Para asegurar su impacto en el territorio, la estrategia se articula en tres ejes de acción: reconocimiento y protección social, convivencia democrática y gobernanza. El primero busca garantizar el acceso equitativo a servicios esenciales como salud, educación y vivienda, promoviendo además la conciliación entre los tiempos laborales y familiares. Los ejes restantes se enfocan en la prevención de violencias a través del fomento de relaciones democráticas y el fortalecimiento de la capacidad de agencia de las familias, permitiéndoles participar activamente en el diseño y evaluación de los programas públicos que impactan su bienestar.
ARTICULACIÓN INSTITUCIONAL
Paola Eljaik, coordinadora de Juventudes de la Gerencia de Capital Social, destacó que la articulación no es solo interna de la Gobernación, sino que involucra a todas las instancias decisorias.
«La intención es que los sistemas de alertas nos permitan integrar nuestros indicadores y, a partir de esa integración, tomar decisiones basadas en evidencia para hacer mucho más eficaz la política social del departamento», explicó Eljaik.
Las autoridades reiteraron el llamado a la comunidad para denunciar cualquier caso de instrumentalización de menores ante la Fiscalía General de la Nación y la Policía Nacional, así como a fortalecer el uso de sistemas de alertas tempranas para prevenir estos riesgos.
La Secretaria de Interior departamental, reafirmó su compromiso con esta problemática, especialmente, en el trabajo con los adolescentes y jóvenes incluidos en el Sistema de Responsabilidad Penal y en prevención a través de la Subsecretaría de Participación Comunitaria y Convivencia.

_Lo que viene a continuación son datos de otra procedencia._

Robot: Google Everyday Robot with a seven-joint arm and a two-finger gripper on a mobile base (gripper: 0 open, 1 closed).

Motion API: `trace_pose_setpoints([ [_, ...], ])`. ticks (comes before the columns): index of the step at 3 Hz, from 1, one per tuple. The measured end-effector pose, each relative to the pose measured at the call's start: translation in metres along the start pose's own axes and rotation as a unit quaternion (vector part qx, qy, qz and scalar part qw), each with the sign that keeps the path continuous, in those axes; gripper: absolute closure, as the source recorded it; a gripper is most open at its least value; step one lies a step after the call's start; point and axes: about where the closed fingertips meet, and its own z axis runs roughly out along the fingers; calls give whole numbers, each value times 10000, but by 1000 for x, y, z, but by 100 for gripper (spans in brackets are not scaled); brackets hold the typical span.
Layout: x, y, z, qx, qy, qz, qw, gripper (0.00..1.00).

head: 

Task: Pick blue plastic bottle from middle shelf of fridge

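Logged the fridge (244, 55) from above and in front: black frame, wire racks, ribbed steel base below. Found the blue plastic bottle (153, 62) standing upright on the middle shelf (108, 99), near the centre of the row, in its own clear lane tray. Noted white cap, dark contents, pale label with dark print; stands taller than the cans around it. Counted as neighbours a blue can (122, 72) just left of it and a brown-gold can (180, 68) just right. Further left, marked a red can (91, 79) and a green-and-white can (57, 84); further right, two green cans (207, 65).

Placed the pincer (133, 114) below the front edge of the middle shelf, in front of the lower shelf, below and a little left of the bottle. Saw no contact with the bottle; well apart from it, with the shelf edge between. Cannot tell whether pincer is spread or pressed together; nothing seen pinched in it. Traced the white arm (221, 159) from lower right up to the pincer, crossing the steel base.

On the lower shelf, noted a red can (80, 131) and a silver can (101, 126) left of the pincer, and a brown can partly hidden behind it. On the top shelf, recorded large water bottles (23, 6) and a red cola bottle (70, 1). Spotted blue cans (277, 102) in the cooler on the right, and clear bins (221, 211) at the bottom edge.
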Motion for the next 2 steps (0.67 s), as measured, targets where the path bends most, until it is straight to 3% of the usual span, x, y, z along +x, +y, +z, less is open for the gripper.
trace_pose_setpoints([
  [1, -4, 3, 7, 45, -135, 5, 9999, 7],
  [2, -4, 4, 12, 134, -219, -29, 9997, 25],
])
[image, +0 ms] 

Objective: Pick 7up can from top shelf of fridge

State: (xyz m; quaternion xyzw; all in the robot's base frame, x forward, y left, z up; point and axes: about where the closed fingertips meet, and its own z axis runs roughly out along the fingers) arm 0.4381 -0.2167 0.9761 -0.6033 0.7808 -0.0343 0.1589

En la MIAJFF la Registraduría Nacional del Estado Civil requirió el reporte de muertes violentas o desapariciones para que, mediante una sentencia judicial o reporte de Fiscalía, se den de baja documentos de identidad. Esto para evitar que otros menores cometan delitos utilizando identidades de personas fallecidas o desaparecidas.
Se destacó la articulación en Salud e Interior, pues la Secretaría del Interior y la Alta Consejería para la Convivencia activan rutas colaborativas de prevención en ámbitos familiares y juveniles para mitigar el impacto de la instrumentalización en los municipios.
Asimismo, el rol de las instituciones educativas, las cuales no solo imparten conocimiento, sino que funcionan como el principal frente de prevención temprana contra el microtráfico y la delincuencia, trabajando de la mano con las familias para consolidar proyectos de vida alejados de la violencia.
La Secretaría de Salud citó a las entidades miembros de la MIAJFF a seguir trabajando en la protección integral de los niños, niñas, adolescentes y jóvenes, entendiendo que la prevención de la violencia y la garantía de derechos solo es posible mediante un trabajo articulado entre instituciones, familias y sociedad.